Günümüz internet dünyasında pek çok alanda (animasyon, çizim, görüntü, grafik, metin, ses, video, haberleşme, web arayüzü vb.) veri transferi yapılmaktadır. Bu yapılan veri transferlerinde, söz konusu verinin taşınması için üçüncü bir partinin yani merkezi bir yapıya, bir aracıya ihtiyaç duyuluyor. Bu durumda ise veri transferi yapan bizlerin, üçüncü şahıslara veya kurumlara güvenmemiz gerekiyor. Artık ne kadar güveniyorsak! Blokzincir, yeni dönemin teknolojisi; daha doğrusu yazılımsal mimari yapısı, pek çok konuda bizlere hem mahremiyet hem de güvenilirlik sağlıyor. En etkili özelliklerinden birisi işlem yapan tarafların birbirlerini tanıma ve güven duyma zorunluluğunun olmamasıdır. Bu ortamı, araya bir merkez, noter, banka gibi üçüncü bir taraf sokmadan oluşturma imkânı vardır. Bu üçüncü tarafın olmaması, işlemlerdeki veri gizliliği, sürat ve maliyet açısından çok olumludur. ‘Dijital Çağın Teknolojisi’ serisi ikinci yazımda blokzincirden, çalışma mekanizmasından, özelliklerinden, çeşitlerinden vs. bahsettim. Uzun bir yazı oldu, bu yüzden yanınıza bir kahve ya da çay almanızı öneririm, iyi okumalar smiley

Blokzincir özel bir veritabanı türüdür. Veriler, sıralı bir şekilde blok adı verilen yapılara eklenir. Her blok kendinden bir öncekinin üzerine inşa edilir ve kendisini bir önceki bloğa bağlayan bir bilgi parçası içerir. Bu yüzden bir zincir benzetmesi kullanılır. Nasıl günümüzde her tarafta veritabanları varsa, aynı durum blokzincir teknolojisi için de geçerlidir. Her bir projeye, her bir kripto paraya, her bir kayıt sistemine kendine özgü blokzincir oluşturulur. Özetle her sistemin birer kayıt defteridir. Her blokzincirinin kendine has özellikleri vardır. Blokların büyüklüğü, bloğun bilgi alanları (başlık, şifre, zaman damgası, versiyon numarası, her bir kaydın parmak izi, ait olduğu protokol gibi) kayıtların nasıl yapılacağı, hangi alanları içereceği, nasıl sıralanacağı, blok dolunca ne yapılacağı, yeni bloğun üretilme şartları, bloklar arası bağlantıların özellikleri gibi her bir blokzincirin kendine ait kuralları vardır. Veri bir kez kaydedildiğinde bu veriyi silmek ya da değiştirmek neredeyse imkansızdır. Bu özellikler ve kurallar ne kadar kullanışlı, amaca yönelik ve güvenli olursa, o blokzincire olan ilgi ve kullanma talebi o kadar yüksek olacaktır. Dünya Ekonomik Forum’un (World Economic Forum) blokzincir teknolojisi tanımı şu şekildedir: Blokzincir veya Dağıtık Defter-i Kebir Teknolojisi (Distributed Ledger Technology - DLT) bir aracıya ihtiyaç duymadan bir verinin iki parti arasında doğrudan değiş tokuşunu mümkün kılan teknoloji protokolüdür. Ağdaki taraflar şifreli kimliklerle anonim bir şekilde işlemleri gerçekleştirirler. Her bir işlem değiştirilemeyen bir işlem zincirine eklenir ve ağdaki tüm kullanıcılara dağıtılır.

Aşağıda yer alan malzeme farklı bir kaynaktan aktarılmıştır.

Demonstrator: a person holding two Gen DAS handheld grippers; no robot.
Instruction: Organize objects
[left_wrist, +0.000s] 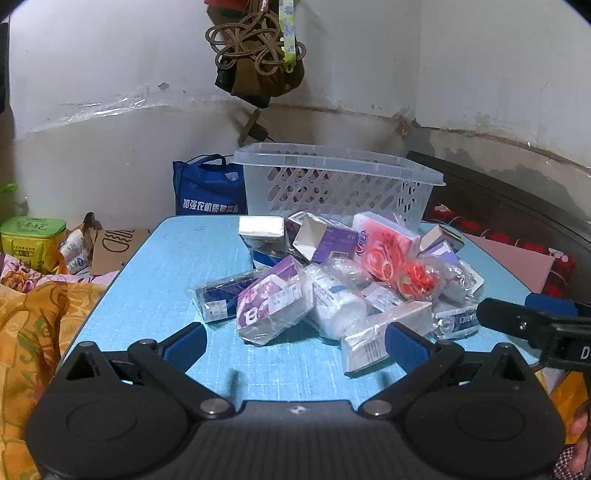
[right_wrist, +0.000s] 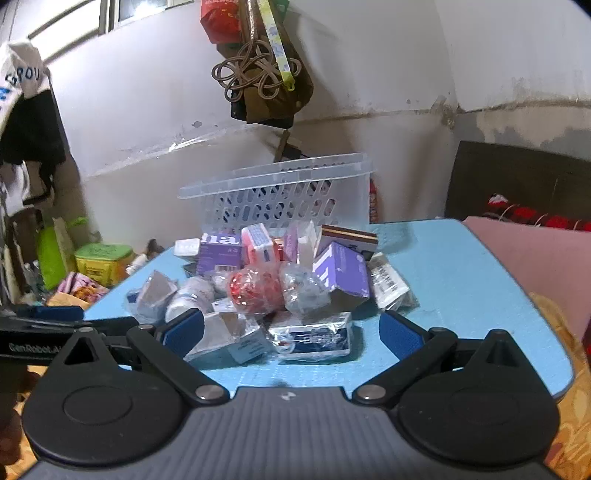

Peki, blokzincir teknolojisini kim buldu? Blokzincir teknolojisi, ilk ve en popüler olan Bitcoin kripto parasının kullanıma açılmasıyla 2009 yılında resmileşti. Lakin kimliği bilinmeyen yaratıcı Satoshi Nakamoto daha önceki teknolojilerde ve önerilerden esinlendi. Blokzincirler, Bitcoin’den önce on yıllardır mevcut olan Hash fonksiyonlarından ve kriptografiden (Kriptoloji başlıklı yazım bu konular mevcuttur) büyük oranda faydalanır. İlginç bir şekilde blokzincir yapısının geçmişi 1990’ların başına kadar gider. Ancak teknoloji bu tarihlerde yalnızca dokümanların daha sonradan değiştirilememesi için zamanı belirtmek (zaman damgası) amaçlı kullanılmıştır.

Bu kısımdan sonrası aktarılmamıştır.